The weekend is for soccer, or football, as it is called everywhere else on this planet—and that includes in the UK. I know my weekends are soon to be jam packed with soccer, between rec and travel, Saturday and Sunday might as well be black holes. I do enjoy coaching and watching my kids play though, so there’s that.
While not the best Iron Maiden track by more than a country mile, this song has some epic solos, and probably the least inspired Bruce Dickinson vocals I have ever heard. The lyrical content though, is pretty neat. You see, in a lot of places, soccer hooligans and hooliganism is a real problem. Sometimes they get out of hand and a wee bit violent—all over a game. That’s the main gist of this weekend-based track.
Some of the things that you've done
You feel so ashamed
After all it's only a game Isn't it?
And after all the adrenalin's gone
What you gonna do on Monday?
What you gonna do?
What you gonna do on Monday?
Wilco—One Sunday Morning (Song for Jane Smiley’s Boyfriend)
I cannot think of a better song that encapsulates the *feeling* of Sunday better than this 12-minute long journey through peaceful solitude. Can you honestly think of a song that essentially exudes mindfulness? That’s the feeling this Wilco track evokes for me. It is me waking up on a clear and sunny Sunday morning, pouring my coffee, and sitting on the patio and contemplating.

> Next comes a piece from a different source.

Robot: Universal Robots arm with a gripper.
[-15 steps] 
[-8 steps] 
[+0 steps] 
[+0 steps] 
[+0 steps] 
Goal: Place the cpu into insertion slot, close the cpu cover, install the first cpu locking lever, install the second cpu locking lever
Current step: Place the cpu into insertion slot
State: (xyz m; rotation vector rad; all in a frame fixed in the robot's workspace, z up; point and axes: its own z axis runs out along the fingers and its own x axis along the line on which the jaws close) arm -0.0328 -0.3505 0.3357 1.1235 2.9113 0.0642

It’s just a few simple repeated lead notes played on an acoustic guitar and a soft piano progression with very minimal, but poetic, lyrics sung by the master of soft vocals, Jeff Tweedy. I encourage everyone to spin this track on this coming Sunday morning and tell me it doesn’t evoke a peaceful easy feelin’.
Next week I will be Top 5ing with another Music Stack luminary we all know and love with a new an exciting topic. Want to be included in an upcoming edition? Feel free to shoot me a DM or comment below—don’t forget to include your top 5 for this week’s topic!
If I limited to the actual holiday, you might as well subtract every Christmas song except on Christmas Day, and where does it end, can I only listen to The Last Waltz on Thanksgiving Day?! I have given this a lot of thought, folks.
Thanks for asking, Christopher! It was fun to create a tech middle-manager with a rad, skatin' cat to accompany a fun weekend Playlist! I enjoyed your list, too! I love how, when given a Playlist topic, so many different artists and songs can be conjured by different people, and a fabulous Playlist can emerge each time!
1. Workin' for the Weekend - Loverboy - This one was an anthem when I was in my 20s!
2. Switchin' to Glide - The Kings - Same as above! "Nothing matters but the weekend from a Tuesday point of view!"
3. Beautiful Sunday - Daniel Boone - This one was big when I was a child. It SO captures a sunny Sunday!
4. Saturday Night - Brian Wilson featuring Nate Ruess - Really captures spending a relaxing night with good friends.
5. Saturday Night's Alright For Fighting - Elton John (also Kenny Wayne Shepherd's recent version!) There's nothing like the reckless abandon of Saturday nights when we are young!
Top Five and Top Ten lists are my bag! I'd love to be included in a future post!